• Work task
The whole listing that follows is to be restated word for word, images excluded.

• Input data
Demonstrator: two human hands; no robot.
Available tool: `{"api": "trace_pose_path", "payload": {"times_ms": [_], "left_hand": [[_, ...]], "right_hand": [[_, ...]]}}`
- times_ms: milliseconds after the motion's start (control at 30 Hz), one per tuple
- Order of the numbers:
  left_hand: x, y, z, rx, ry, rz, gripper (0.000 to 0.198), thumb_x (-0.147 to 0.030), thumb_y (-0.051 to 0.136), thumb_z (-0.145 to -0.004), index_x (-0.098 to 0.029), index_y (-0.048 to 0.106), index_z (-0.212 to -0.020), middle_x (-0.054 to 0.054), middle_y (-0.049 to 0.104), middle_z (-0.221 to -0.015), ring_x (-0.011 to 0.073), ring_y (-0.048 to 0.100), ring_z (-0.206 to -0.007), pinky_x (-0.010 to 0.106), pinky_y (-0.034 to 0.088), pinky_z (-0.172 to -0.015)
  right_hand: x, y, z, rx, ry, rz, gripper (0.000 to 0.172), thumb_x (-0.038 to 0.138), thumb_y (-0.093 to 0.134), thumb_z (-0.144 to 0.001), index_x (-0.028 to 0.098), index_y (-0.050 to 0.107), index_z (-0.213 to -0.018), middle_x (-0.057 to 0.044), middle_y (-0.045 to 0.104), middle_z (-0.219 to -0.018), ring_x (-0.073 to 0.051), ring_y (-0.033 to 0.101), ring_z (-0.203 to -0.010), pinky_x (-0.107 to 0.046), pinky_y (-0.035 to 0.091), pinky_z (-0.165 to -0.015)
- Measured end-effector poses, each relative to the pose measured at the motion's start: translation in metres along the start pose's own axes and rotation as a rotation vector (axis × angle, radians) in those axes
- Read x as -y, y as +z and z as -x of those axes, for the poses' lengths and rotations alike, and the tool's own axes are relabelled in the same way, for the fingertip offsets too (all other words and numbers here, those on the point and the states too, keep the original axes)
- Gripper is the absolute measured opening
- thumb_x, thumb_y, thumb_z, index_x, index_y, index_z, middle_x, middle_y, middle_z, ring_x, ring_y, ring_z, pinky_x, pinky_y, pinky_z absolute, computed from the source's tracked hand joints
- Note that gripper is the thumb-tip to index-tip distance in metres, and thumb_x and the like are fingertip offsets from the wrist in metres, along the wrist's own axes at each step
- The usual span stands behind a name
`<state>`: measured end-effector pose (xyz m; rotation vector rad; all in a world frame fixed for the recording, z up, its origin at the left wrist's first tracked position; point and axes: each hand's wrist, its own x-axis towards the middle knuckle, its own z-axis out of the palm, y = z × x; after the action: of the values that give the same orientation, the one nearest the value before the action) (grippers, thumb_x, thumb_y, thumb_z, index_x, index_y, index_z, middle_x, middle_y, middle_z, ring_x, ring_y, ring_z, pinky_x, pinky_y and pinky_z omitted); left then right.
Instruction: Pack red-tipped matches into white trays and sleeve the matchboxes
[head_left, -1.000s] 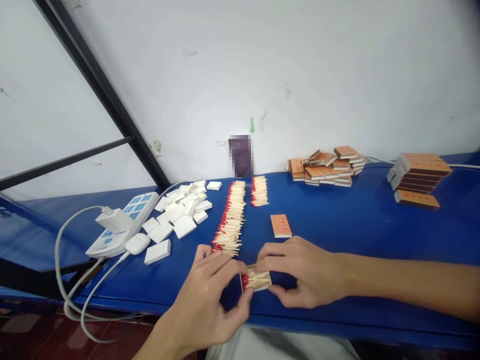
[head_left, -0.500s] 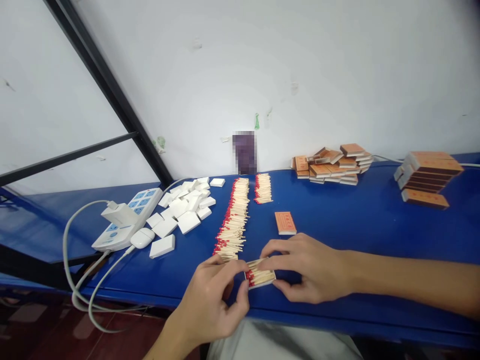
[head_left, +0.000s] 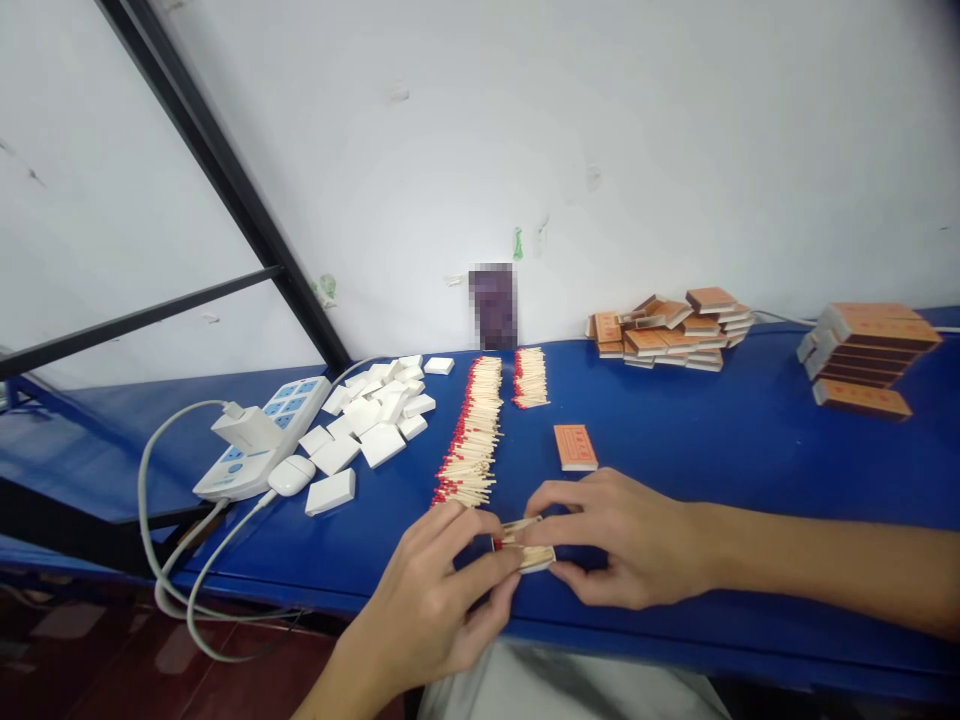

• Answer section
Demonstrator: two human hands; no robot.
Available tool: `{"api": "trace_pose_path", "payload": {"times_ms": [_], "left_hand": [[_, ...]], "right_hand": [[_, ...]]}}`
- times_ms: milliseconds after the motion's start (control at 30 Hz), one per tuple
- Order of the numbers:
  left_hand: x, y, z, rx, ry, rz, gripper (0.000 to 0.198), thumb_x (-0.147 to 0.030), thumb_y (-0.051 to 0.136), thumb_z (-0.145 to -0.004), index_x (-0.098 to 0.029), index_y (-0.048 to 0.106), index_z (-0.212 to -0.020), middle_x (-0.054 to 0.054), middle_y (-0.049 to 0.104), middle_z (-0.221 to -0.015), ring_x (-0.011 to 0.073), ring_y (-0.048 to 0.100), ring_z (-0.206 to -0.007), pinky_x (-0.010 to 0.106), pinky_y (-0.034 to 0.088), pinky_z (-0.172 to -0.015)
  right_hand: x, y, z, rx, ry, rz, gripper (0.000 to 0.172), thumb_x (-0.038 to 0.138), thumb_y (-0.093 to 0.134), thumb_z (-0.144 to 0.001), index_x (-0.028 to 0.098), index_y (-0.050 to 0.107), index_z (-0.213 to -0.018), middle_x (-0.057 to 0.044), middle_y (-0.045 to 0.104), middle_z (-0.219 to -0.018), ring_x (-0.073 to 0.051), ring_y (-0.033 to 0.101), ring_z (-0.203 to -0.010), pinky_x (-0.107 to 0.046), pinky_y (-0.035 to 0.091), pinky_z (-0.165 to -0.015)
- Measured end-effector poses, each relative to the pose measured at the motion's start: translation in metres along the start pose's own axes and rotation as a rotation vector (axis × angle, radians) in those axes
- Read x as -y, y as +z and z as -x of those axes, for the poses' lengths and rotations alike, and the tool's own axes are relabelled in the same way, for the fingertip offsets too (all other words and numbers here, those on the point and the states too, keep the original axes)
- Gripper is the absolute measured opening
- thumb_x, thumb_y, thumb_z, index_x, index_y, index_z, middle_x, middle_y, middle_z, ring_x, ring_y, ring_z, pinky_x, pinky_y, pinky_z absolute, computed from the source's tracked hand joints
- Note that gripper is the thumb-tip to index-tip distance in metres, and thumb_x and the like are fingertip offsets from the wrist in metres, along the wrist's own axes at each step
- The usual span stands behind a name
`<state>`: measured end-effector pose (xyz m; rotation vector rad; all in a world frame fixed for the recording, z up, its origin at the left wrist's first tracked position; point and axes: each hand's wrist, its own x-axis towards the middle knuckle, its own z-axis out of the palm, y = z × x; after the action: of the values that give the same orientation, the one nearest the value before the action) (grippers, thumb_x, thumb_y, thumb_z, index_x, index_y, index_z, middle_x, middle_y, middle_z, ring_x, ring_y, ring_z, pinky_x, pinky_y and pinky_z omitted); left then right.
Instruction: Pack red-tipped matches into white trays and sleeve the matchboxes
[head_left, -1.000s] 
[head_left, -0.500s] 
[head_left, +0.000s] 

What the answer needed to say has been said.